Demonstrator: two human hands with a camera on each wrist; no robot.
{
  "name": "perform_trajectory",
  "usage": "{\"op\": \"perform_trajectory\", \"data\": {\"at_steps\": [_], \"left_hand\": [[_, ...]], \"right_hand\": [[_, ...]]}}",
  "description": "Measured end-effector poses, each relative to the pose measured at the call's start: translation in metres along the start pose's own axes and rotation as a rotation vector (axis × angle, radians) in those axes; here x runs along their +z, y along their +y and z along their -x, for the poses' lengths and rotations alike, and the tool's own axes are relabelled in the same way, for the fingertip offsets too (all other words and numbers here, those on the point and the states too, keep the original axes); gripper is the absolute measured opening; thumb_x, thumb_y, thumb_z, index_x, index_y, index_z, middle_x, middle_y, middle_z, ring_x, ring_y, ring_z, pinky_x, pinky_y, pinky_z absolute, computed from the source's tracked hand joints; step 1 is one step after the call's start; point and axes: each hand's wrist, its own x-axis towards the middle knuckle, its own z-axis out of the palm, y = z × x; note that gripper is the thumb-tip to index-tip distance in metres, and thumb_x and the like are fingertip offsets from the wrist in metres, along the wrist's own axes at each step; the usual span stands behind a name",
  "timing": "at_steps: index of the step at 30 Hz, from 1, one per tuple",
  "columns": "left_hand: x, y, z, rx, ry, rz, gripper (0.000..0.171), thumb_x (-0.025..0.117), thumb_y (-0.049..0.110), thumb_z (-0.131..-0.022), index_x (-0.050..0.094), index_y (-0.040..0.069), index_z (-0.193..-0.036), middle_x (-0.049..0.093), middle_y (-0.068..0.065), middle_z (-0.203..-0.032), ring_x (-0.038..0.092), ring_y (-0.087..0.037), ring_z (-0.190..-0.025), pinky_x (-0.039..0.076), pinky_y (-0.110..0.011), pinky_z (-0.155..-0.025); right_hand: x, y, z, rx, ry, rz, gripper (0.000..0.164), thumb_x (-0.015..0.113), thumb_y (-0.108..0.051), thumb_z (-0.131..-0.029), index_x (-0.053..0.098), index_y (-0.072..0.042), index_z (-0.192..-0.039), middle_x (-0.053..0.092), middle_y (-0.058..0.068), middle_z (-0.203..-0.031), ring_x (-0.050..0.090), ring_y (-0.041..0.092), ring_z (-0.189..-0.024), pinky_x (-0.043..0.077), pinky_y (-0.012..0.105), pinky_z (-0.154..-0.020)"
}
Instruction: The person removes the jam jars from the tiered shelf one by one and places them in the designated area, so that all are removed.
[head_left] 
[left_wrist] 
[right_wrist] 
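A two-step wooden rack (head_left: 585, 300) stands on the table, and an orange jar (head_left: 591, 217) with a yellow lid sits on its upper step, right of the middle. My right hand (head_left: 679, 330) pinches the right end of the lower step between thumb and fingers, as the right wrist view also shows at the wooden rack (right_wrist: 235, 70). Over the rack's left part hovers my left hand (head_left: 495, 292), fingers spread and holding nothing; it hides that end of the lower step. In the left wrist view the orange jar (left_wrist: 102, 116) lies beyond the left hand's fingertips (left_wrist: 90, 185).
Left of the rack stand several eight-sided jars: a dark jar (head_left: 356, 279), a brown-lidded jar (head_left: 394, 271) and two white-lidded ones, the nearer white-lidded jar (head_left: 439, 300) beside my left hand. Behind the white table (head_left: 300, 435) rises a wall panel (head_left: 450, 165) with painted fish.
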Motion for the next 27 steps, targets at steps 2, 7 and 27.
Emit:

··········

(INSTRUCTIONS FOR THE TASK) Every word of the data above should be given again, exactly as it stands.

(ANSWER TO THIS EXERCISE)
Demonstrator: two human hands with a camera on each wrist; no robot.
{
  "name": "perform_trajectory",
  "usage": "{\"op\": \"perform_trajectory\", \"data\": {\"at_steps\": [_], \"left_hand\": [[_, ...]], \"right_hand\": [[_, ...]]}}",
  "description": "Measured end-effector poses, each relative to the pose measured at the call's start: translation in metres along the start pose's own axes and rotation as a rotation vector (axis × angle, radians) in those axes; here x runs along their +z, y along their +y and z along their -x, for the poses' lengths and rotations alike, and the tool's own axes are relabelled in the same way, for the fingertip offsets too (all other words and numbers here, those on the point and the states too, keep the original axes); gripper is the absolute measured opening; thumb_x, thumb_y, thumb_z, index_x, index_y, index_z, middle_x, middle_y, middle_z, ring_x, ring_y, ring_z, pinky_x, pinky_y, pinky_z absolute, computed from the source's tracked hand joints; step 1 is one step after the call's start; point and axes: each hand's wrist, its own x-axis towards the middle knuckle, its own z-axis out of the palm, y = z × x; note that gripper is the thumb-tip to index-tip distance in metres, and thumb_x and the like are fingertip offsets from the wrist in metres, along the wrist's own axes at each step; the usual span stands behind a name",
  "timing": "at_steps: index of the step at 30 Hz, from 1, one per tuple",
  "columns": "left_hand: x, y, z, rx, ry, rz, gripper (0.000..0.171), thumb_x (-0.025..0.117), thumb_y (-0.049..0.110), thumb_z (-0.131..-0.022), index_x (-0.050..0.094), index_y (-0.040..0.069), index_z (-0.193..-0.036), middle_x (-0.049..0.093), middle_y (-0.068..0.065), middle_z (-0.203..-0.032), ring_x (-0.038..0.092), ring_y (-0.087..0.037), ring_z (-0.190..-0.025), pinky_x (-0.039..0.076), pinky_y (-0.110..0.011), pinky_z (-0.155..-0.025); right_hand: x, y, z, rx, ry, rz, gripper (0.000..0.164), thumb_x (-0.015..0.113), thumb_y (-0.108..0.051), thumb_z (-0.131..-0.029), index_x (-0.053..0.098), index_y (-0.072..0.042), index_z (-0.192..-0.039), middle_x (-0.053..0.092), middle_y (-0.058..0.068), middle_z (-0.203..-0.031), ring_x (-0.050..0.090), ring_y (-0.041..0.092), ring_z (-0.189..-0.024), pinky_x (-0.043..0.077), pinky_y (-0.012..0.105), pinky_z (-0.154..-0.020)"
}
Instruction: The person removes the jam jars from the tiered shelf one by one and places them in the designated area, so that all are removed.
[head_left] 
[left_wrist] 
[right_wrist] 
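A two-step wooden rack (head_left: 585, 300) stands on the table, and an orange jar (head_left: 591, 217) with a yellow lid sits on its upper step, right of the middle. My right hand (head_left: 679, 330) pinches the right end of the lower step between thumb and fingers, as the right wrist view also shows at the wooden rack (right_wrist: 235, 70). Over the rack's left part hovers my left hand (head_left: 495, 292), fingers spread and holding nothing; it hides that end of the lower step. In the left wrist view the orange jar (left_wrist: 102, 116) lies beyond the left hand's fingertips (left_wrist: 90, 185).
Left of the rack stand several eight-sided jars: a dark jar (head_left: 356, 279), a brown-lidded jar (head_left: 394, 271) and two white-lidded ones, the nearer white-lidded jar (head_left: 439, 300) beside my left hand. Behind the white table (head_left: 300, 435) rises a wall panel (head_left: 450, 165) with painted fish.
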Motion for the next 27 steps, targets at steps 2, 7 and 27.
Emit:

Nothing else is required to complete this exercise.